OhioDaddy76 Posted November 3, 2015 Report Posted November 3, 2015 I find this interesting, but I am not sure you need any of us. You are happy, you are spending time with this person, I suspect you are simply looking for confirmation for your actions rather than advice. Advice usually comes before we make a decision, and I'm sure you thought this out in a million ways in your head the moment you got her note. You took action, so I'm not sure you need the help you think you do. I don't say that to be mean or harsh. You know better than a million internet experts, be confident! You made the choice, own it and see where the path goes. Do people deserve second chances? Do you ever deserve a second chance? I do, and sometimes a third and a seventh chance . What is the worst that comes of this? You get a couple more months of being happy, learn some lessons, get your heart broken and walk away wiser than before?

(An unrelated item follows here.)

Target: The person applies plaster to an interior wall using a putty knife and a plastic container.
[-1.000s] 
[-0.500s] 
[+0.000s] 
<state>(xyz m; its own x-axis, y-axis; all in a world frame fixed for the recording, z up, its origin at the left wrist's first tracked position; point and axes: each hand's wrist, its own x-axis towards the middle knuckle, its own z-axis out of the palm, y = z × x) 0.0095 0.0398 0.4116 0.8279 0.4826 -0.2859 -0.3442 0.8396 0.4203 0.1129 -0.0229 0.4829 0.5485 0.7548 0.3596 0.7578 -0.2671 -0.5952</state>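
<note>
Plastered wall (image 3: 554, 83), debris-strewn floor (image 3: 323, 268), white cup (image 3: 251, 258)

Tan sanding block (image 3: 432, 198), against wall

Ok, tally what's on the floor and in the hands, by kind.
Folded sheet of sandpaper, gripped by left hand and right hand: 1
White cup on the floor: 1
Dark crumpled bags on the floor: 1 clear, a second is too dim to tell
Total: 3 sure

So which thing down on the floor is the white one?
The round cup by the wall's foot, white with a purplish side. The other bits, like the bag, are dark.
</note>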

That's how life works. Whether with this girl, a different girl, a buddy, a coworker, or a pet, you get some happy mixed with frustration and you spend time figuring out what it means. Lather, rinse, repeat. Don't overthink it, get out and live life on your terms! Lastly, I will say the past isn't a flawless predictor of the future. There are too many wonderful variables in this world to think anyone can predict events or outcomes. We want structure and certainty, but the universe doesn't operate off of those constructs. Think of it this way... We are all more like weather people than we like to believe! You take all the data you have and make good decisions but it will still storm on a day that was supposed to be sunny and so on. You got this, follow your gut! It's really the journey that matters and not the destination! 1
Guest LexiGremlin Posted November 3, 2015 Report Posted November 3, 2015 I have gotten like that with exes in the past. But that was because I had been cheated on NUMEROUS times. My girlfriend now though is pretty good at handling my insecurities though. We never fight and if we do, it ends with me explaining WHY I feel the way I do. If you want to pursue her, make sure she had help. I know from experience that things like that do not just "go away". It takes time, and a commitment. The person needs to WANT to change or it'll be the same thing over and over again. It took therapy and a 2 year break from ALL relationships while I bettered myself to get to where I am now. So I would say, try it. If she goes back to her old ways again, then leave and do not look back. It also sounds like a case of emotional abuse, which is NEVER okay. You should not feel scared to hang out with anyone. I hope it works out. Keep us updated, but please be smart too and don't rush into things. And leave if there's warning signs again.